CINTA UMMI (Bagian 2)

Apa Bali masih sedih setelah perceraian ayah dan ibunya? Batinku masih bertanya-tanya. Setelah melihat foto lusuh itu, aku merasa Bali masih menyimpan sebuah perasaan pada keutuhan keluarganya yang dulu. Mungkin rindu, atau perasaan semacam itu. Apakah Bali masih tidak dapat menerimaku karena itu?

"Ummi... Ummi," Bali menepuk pelan lenganku.

"Eh, eh, Kakak udah pulang? Kok nggak kedengeran salamnya?" Aku salah tingkah.

Bali mencium punggung tanganku. "Salam kok, Mi. Umminya aja yang ngelamun dari tadi." Jawabnya sambil terus berjalan menuju kamar.

Bibirku mengatup, memandangi punggung Bali yang menghilang di balik pintu kamar. Bali dan semua pemikirannya seperti tak bisa kugapai.
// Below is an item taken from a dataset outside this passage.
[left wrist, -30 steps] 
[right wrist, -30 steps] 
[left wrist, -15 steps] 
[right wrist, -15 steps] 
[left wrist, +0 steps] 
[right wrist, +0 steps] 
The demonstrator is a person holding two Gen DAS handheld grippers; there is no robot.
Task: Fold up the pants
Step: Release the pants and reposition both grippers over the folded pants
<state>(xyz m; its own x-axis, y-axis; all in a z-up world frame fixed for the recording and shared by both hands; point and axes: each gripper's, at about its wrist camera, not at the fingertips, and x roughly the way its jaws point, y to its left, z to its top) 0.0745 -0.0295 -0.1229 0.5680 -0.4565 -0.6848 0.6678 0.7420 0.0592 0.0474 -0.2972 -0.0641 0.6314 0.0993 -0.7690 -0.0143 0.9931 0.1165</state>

Entah apa yang sedang dipikirkannya saat ini.

Tanganku terus bergerak menyelesaikan pekerjaan di dapur. Tak lama kemudian Bali keluar dari kamarnya, memeriksa kulkas lalu membawa sesuatu ke dapur.

"Ummi," Bali menaruh sebuah bungkusan di atas meja dapur, "bisa ajarin bikin capcay udang?" Lanjutnya.

"Capcay? Kakak mau makan capcay? Ummi bikinin aja, nanti kakak tinggal makan. Mau pedes atau biasa? Pake kuah nggak?" Cerocosku.

"Bukan, Mi," potongnya. "Pokoknya ajarin aja, gimana caranya." Suara Bali sedikit meninggi.

Aku terperanjat. Tanganku berhenti bekerja. Beberapa detik kami berdua membisu. Otakku berusaha berpikir secepat mungkin untuk memperbaiki keadaan.

"Iya, Kak. Nan...ti... Ummi beresin dapurnya dulu supaya... enak belajarnya..." ucapku sambil mempercepat gerakan tangan.

Bali menungguku di meja makan sambil memakan cemilan manis yang baru kubeli kemarin. Kulirik Bali sekilas.

"Kakak suka cemilannya?" Tanyaku berusaha mencairkan suasana tegang tadi. Bali hanya mengangguk. "Kalo mau besok Ummi beliin lagi." Kataku riang. Bali mengangguk lagi. Sepertinya Bali hobi ngemil.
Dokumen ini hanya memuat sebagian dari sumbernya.